» HOW TO COMPLETE THIS TASK
Without any of its pictures, the listing below should be output exactly.
BEGIN
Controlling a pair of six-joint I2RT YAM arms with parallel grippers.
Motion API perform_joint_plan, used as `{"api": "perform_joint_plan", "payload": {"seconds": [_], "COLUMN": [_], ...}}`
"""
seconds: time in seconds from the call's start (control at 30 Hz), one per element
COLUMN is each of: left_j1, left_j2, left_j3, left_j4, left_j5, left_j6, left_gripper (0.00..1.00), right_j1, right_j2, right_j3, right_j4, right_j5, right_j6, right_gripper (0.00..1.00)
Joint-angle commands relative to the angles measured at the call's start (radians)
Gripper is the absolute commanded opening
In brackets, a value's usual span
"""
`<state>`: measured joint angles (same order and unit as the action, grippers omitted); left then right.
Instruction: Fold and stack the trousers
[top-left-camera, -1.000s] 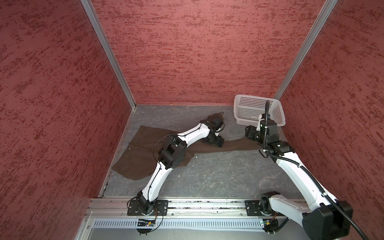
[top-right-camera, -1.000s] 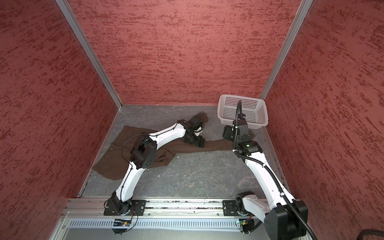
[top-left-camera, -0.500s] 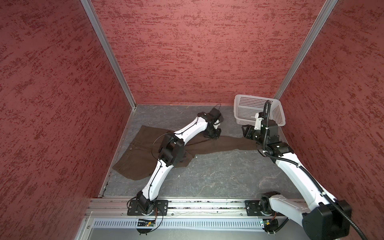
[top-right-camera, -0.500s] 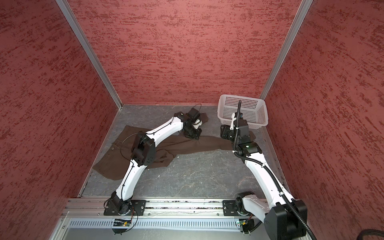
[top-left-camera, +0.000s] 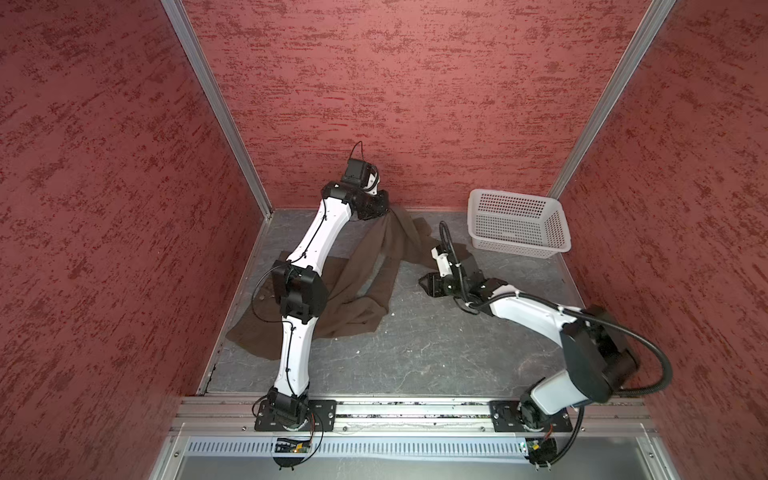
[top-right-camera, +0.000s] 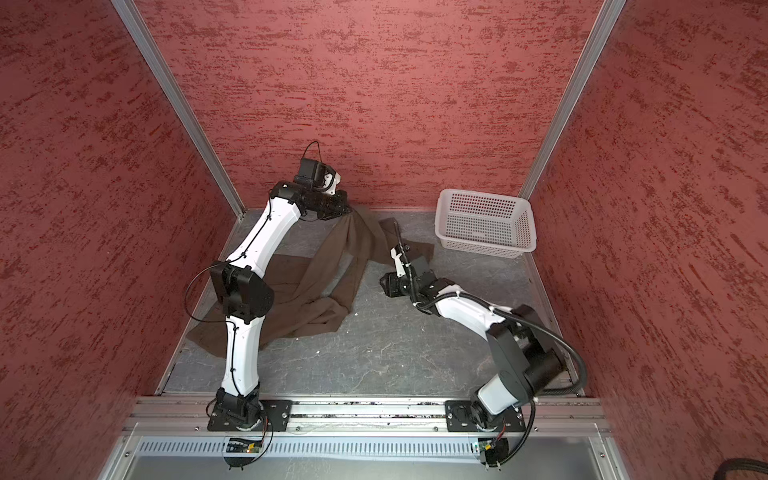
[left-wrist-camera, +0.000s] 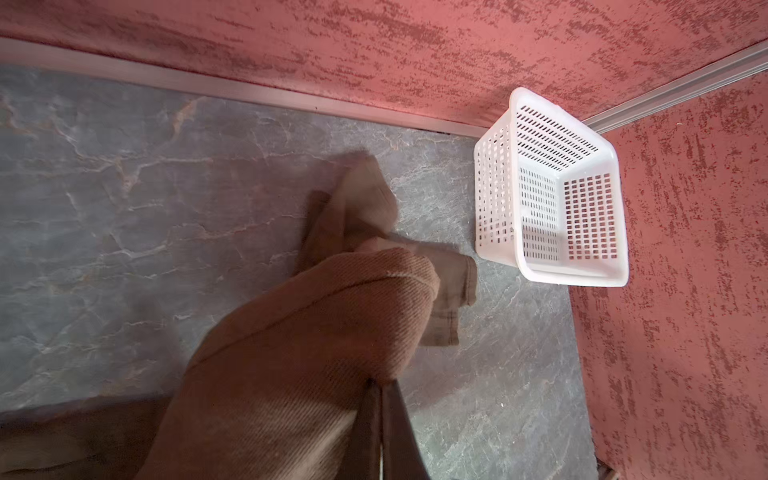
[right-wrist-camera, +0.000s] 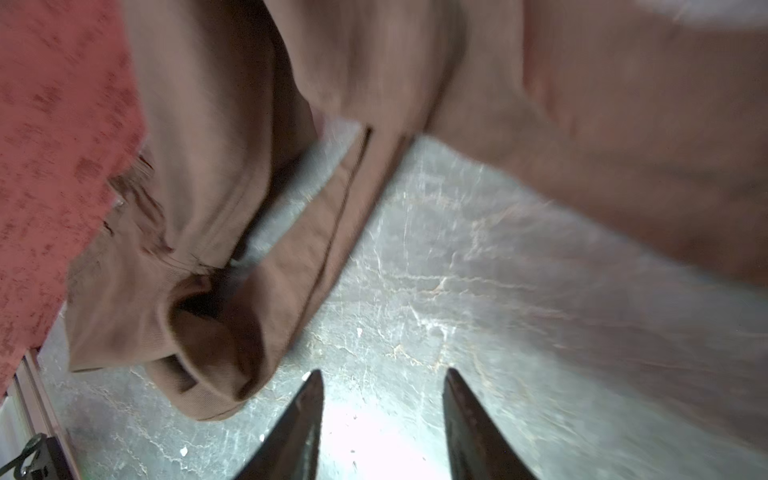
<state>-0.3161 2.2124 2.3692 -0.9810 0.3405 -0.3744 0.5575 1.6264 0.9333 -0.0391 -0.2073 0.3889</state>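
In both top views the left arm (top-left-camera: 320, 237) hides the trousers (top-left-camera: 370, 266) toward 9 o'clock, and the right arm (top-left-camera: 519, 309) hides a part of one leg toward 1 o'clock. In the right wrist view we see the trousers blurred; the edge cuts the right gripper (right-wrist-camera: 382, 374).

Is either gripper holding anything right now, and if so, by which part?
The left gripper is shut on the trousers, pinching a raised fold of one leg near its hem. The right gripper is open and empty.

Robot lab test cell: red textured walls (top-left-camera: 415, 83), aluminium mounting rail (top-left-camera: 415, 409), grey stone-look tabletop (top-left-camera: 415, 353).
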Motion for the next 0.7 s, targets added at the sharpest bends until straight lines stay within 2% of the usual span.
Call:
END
» OUTPUT FOR THIS TASK
Controlling a pair of six-joint I2RT YAM arms with parallel grippers.
Motion API perform_joint_plan, used as `{"api": "perform_joint_plan", "payload": {"seconds": [_], "COLUMN": [_], ...}}`
"""
seconds: time in seconds from the call's start (control at 30 Hz), one per element
COLUMN is each of: left_j1, left_j2, left_j3, left_j4, left_j5, left_j6, left_gripper (0.00..1.00), right_j1, right_j2, right_j3, right_j4, right_j5, right_j6, right_gripper (0.00..1.00)
Joint-angle commands relative to the angles measured at the call's start (radians)
Gripper is the absolute commanded opening
In brackets, a value's usual span
"""
`<state>`: measured joint angles (same order and unit as the action, grippers omitted); left then right.
Instruction: Fold and stack the trousers
[top-left-camera, -1.000s] 
[top-right-camera, -1.000s] 
[top-left-camera, -0.500s] 
[top-right-camera, -0.500s] 
[top-left-camera, +0.000s] 
[top-right-camera, +0.000s] 
[left-wrist-camera, +0.000s] 
[right-wrist-camera, +0.000s] 
<state>-0.3161 2.2124 2.3692 -0.9810 0.3405 -0.3744 0.5575 1.6264 0.9333 -0.0391 -0.2073 0.3889</state>
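In both top views the left arm (top-left-camera: 320, 237) hides the trousers (top-left-camera: 370, 266) toward 9 o'clock, and the right arm (top-left-camera: 519, 309) hides a part of one leg toward 1 o'clock. In the right wrist view we see the trousers blurred; the edge cuts the right gripper (right-wrist-camera: 382, 374).

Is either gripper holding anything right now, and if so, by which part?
The left gripper is shut on the trousers, pinching a raised fold of one leg near its hem. The right gripper is open and empty.

Robot lab test cell: red textured walls (top-left-camera: 415, 83), aluminium mounting rail (top-left-camera: 415, 409), grey stone-look tabletop (top-left-camera: 415, 353).
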Motion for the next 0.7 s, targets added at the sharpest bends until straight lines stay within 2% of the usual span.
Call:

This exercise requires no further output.